Я уже подумывал забраться в одно из открытых окон горницы, чтобы оттуда незаметно проскользнуть в мастерскую, как вдруг музыка оборвалась и Адди, как и в тот раз, грохнулся оземь и засучил, задергал ногами, забился всем телом, заскрежетал зубами. Я бросился к нему, но Хильке меня опередила: как и тогда, среди дюн, она склонилась над ним и прежде всего освободила от тяжелого, развернутого дугой инструмента, охватившего, подобно спасательному жилету, его грудь.
— Уходите, — твердила Хильке, — уходите все!

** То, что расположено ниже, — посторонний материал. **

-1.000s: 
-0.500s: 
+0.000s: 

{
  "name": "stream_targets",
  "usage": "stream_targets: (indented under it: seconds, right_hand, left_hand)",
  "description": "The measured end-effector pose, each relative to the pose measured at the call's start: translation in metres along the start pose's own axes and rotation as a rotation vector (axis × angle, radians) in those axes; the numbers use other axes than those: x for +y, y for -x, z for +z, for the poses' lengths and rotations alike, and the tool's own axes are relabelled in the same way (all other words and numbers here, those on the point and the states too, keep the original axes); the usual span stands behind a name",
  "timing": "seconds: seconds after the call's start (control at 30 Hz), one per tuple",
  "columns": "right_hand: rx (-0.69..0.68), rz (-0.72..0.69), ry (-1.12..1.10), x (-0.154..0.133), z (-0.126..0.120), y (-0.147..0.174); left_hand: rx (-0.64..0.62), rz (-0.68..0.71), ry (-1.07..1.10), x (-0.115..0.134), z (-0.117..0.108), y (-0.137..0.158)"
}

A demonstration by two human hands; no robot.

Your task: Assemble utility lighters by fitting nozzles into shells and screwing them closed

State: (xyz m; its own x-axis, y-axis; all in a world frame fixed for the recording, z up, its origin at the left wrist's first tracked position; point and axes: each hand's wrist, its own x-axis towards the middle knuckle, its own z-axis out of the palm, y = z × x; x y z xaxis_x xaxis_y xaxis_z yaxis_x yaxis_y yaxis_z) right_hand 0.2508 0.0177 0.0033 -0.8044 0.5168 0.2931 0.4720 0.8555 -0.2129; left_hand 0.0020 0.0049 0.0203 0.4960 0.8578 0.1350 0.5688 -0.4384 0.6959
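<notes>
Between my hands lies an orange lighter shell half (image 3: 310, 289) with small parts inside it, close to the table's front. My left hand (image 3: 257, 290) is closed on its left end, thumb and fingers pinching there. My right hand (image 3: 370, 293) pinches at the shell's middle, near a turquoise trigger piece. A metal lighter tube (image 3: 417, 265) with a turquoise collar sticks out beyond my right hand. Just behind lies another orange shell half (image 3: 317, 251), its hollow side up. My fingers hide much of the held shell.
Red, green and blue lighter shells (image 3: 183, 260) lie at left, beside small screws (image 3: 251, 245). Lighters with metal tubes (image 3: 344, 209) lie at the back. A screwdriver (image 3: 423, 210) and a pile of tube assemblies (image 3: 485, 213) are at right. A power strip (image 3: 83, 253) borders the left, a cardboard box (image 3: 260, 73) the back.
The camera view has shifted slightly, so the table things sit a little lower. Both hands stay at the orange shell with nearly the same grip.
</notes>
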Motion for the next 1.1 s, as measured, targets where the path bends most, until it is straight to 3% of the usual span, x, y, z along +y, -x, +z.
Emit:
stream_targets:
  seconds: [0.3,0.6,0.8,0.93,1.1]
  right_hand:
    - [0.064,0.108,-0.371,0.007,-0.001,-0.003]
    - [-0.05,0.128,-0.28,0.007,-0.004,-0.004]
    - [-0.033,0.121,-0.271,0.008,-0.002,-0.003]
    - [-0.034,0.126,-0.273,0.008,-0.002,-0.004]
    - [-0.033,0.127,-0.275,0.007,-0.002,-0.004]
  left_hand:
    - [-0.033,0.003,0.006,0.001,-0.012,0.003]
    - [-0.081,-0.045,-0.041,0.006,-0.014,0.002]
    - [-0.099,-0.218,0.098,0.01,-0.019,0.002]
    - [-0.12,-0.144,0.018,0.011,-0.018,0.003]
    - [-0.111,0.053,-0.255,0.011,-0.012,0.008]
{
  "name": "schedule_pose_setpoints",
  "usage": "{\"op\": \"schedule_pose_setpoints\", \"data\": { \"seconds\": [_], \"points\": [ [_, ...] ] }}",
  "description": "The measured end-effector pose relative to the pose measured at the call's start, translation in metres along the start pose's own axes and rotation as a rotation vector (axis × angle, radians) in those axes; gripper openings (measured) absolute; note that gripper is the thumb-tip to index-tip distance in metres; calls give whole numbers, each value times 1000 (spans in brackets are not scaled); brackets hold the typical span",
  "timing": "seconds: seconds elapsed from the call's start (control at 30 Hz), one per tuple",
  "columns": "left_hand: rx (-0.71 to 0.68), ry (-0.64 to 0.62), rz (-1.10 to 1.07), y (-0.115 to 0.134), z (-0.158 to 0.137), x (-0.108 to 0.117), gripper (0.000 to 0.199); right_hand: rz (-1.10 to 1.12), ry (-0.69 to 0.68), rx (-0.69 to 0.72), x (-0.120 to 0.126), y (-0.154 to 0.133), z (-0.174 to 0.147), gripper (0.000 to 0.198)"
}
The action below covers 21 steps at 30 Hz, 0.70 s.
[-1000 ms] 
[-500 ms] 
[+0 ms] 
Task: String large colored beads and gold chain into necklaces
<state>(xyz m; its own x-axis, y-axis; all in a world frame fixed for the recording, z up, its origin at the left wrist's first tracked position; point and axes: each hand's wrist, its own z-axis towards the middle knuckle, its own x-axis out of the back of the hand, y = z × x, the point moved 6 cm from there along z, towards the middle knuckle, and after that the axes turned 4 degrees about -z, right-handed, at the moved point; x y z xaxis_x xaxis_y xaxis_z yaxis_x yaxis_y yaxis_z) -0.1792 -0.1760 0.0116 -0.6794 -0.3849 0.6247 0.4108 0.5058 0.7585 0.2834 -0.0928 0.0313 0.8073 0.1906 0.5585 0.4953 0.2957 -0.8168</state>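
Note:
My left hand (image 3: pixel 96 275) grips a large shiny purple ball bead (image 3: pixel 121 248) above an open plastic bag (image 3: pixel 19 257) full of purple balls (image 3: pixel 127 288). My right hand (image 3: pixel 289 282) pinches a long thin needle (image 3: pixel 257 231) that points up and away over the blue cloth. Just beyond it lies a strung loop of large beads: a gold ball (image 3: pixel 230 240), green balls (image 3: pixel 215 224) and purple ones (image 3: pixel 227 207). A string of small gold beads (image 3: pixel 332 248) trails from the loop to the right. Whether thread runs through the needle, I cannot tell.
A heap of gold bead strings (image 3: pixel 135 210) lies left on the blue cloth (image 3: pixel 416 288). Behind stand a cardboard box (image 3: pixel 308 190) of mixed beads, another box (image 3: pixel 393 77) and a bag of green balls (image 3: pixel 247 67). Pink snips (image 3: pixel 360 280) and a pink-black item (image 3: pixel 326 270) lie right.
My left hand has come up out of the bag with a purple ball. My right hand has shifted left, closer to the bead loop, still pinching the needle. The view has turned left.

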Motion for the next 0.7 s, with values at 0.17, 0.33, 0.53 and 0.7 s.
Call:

Но они стекались со всех сторон, они наседали, образуя тесный круг; озадаченные, ошеломленные, а может быть, и перепуганные люди стояли молча, они даже не подталкивали друг друга, а только переглядывались над распростертым Адди, который лежал без сознания, с изменившимся лицом и стиснутыми губами. Все они стояли, выставив одно плечо: чета Хольмсенов, которая только что отплясывала, пастор Треплин, птичий смотритель Кольшмидт и инспектор плотин Бультйоганн. Тут же, храня молчание, застыл мой дедушка, а также учитель Плённис и капитан Андерсен. А вне круга, в стороне, не смешиваясь с другими и выпрямившись во весь рост, стояла матушка с выражением брезгливого равнодушия на лице и следила не за Адди, а за Хильке.